__Task to complete__
Repeat verbatim only the lines from the opening of the material below through the one that contains "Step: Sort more".

__Input for this task__

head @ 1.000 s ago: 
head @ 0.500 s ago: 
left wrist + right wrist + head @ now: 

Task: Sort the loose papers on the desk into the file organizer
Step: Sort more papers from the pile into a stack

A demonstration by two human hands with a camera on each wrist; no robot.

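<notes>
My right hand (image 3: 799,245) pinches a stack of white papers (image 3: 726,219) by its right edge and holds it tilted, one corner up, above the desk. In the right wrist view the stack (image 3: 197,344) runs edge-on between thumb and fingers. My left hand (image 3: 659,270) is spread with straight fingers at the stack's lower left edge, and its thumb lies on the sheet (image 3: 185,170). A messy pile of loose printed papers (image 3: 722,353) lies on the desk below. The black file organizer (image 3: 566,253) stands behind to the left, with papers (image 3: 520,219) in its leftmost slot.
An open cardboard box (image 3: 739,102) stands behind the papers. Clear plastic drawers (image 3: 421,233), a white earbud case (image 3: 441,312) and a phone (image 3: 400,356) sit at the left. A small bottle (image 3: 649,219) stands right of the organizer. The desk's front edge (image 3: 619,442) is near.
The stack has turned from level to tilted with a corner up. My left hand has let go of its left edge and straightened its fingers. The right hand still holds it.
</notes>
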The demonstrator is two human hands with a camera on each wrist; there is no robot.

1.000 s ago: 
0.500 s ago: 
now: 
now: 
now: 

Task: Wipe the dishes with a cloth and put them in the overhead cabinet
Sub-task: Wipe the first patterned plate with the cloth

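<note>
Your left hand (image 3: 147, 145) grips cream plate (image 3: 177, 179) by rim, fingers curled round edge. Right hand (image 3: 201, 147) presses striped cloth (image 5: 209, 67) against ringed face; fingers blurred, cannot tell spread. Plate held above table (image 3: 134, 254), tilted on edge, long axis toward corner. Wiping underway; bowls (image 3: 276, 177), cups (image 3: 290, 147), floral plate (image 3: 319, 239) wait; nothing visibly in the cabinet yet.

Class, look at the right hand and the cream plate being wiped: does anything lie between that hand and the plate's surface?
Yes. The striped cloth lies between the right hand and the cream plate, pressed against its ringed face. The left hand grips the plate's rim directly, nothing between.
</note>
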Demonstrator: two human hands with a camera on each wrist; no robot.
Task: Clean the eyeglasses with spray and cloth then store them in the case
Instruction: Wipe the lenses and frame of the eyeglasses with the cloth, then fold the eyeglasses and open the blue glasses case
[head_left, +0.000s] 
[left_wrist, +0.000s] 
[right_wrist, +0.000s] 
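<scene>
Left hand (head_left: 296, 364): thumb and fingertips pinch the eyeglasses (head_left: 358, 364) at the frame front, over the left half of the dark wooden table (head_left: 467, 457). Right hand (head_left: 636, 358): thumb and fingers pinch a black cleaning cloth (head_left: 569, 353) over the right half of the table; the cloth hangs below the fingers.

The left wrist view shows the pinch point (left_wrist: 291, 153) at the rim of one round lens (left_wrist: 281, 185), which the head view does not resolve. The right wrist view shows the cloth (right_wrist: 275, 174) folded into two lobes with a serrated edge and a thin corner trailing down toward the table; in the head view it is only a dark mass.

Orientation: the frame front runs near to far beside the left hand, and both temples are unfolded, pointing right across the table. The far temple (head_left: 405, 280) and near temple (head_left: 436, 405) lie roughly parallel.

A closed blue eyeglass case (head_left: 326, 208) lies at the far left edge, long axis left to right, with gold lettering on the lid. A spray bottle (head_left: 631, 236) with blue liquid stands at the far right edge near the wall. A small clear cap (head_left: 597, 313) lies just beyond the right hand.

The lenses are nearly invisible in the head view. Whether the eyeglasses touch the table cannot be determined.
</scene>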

__Exercise answer__
head @ 1.000 s ago: 
head @ 0.500 s ago: 
left wrist + right wrist + head @ now: 

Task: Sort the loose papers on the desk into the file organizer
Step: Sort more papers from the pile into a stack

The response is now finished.